▸ **Work required**
Your answer should be the lines from the one with "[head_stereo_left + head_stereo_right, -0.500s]" to the end of the data below, both included, exact and free of pictures.

▸ **Information supplied**

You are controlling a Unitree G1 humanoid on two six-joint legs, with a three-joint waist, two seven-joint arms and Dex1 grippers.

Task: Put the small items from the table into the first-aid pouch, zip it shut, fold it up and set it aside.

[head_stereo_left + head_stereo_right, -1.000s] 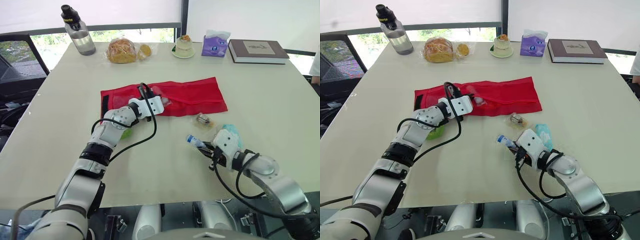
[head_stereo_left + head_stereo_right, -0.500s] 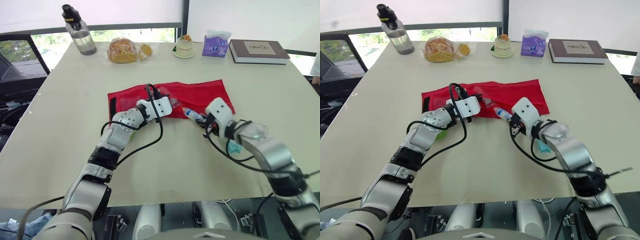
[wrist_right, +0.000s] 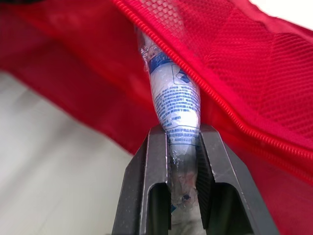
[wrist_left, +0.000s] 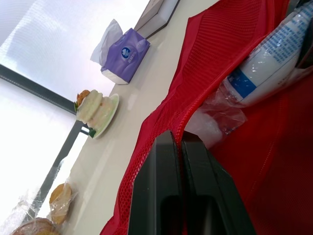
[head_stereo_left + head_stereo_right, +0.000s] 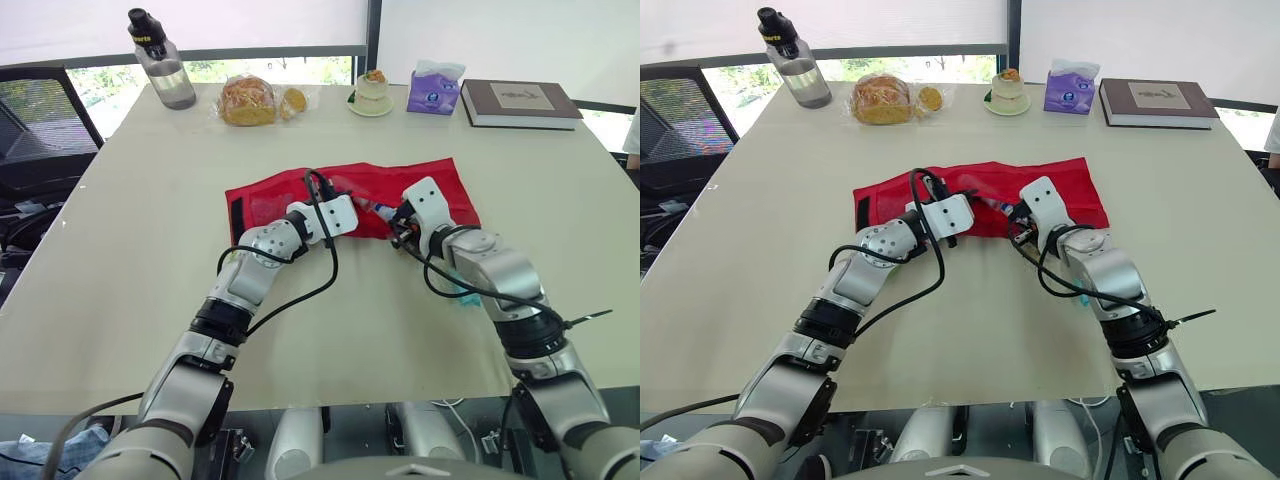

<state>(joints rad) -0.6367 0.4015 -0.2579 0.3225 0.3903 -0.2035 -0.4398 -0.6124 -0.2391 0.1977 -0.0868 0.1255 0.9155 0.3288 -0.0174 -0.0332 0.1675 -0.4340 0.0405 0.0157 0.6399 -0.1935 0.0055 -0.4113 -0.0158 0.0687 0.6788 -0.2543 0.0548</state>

▸ **Problem solution**
[head_stereo_left + head_stereo_right, -0.500s] 
[wrist_right, +0.000s] 
[wrist_left, +0.000s] 
[head_stereo_left + head_stereo_right, +0.000s] 

<state>(joints rad) -0.6367 0.4015 -0.2579 0.3225 0.3903 -0.2035 -0.4398 -0.6124 -0.2391 0.1977 -0.0868 0.1255 0.9155 0.3288 -0.0174 -0.0332 0.1675 -0.4340 0.0405 0.0157 0.6399 -0.1935 0.0055 -0.4113 -0.0158 0.0687 0.6788 -0.2543 0.0548</state>

This answer requires no additional content.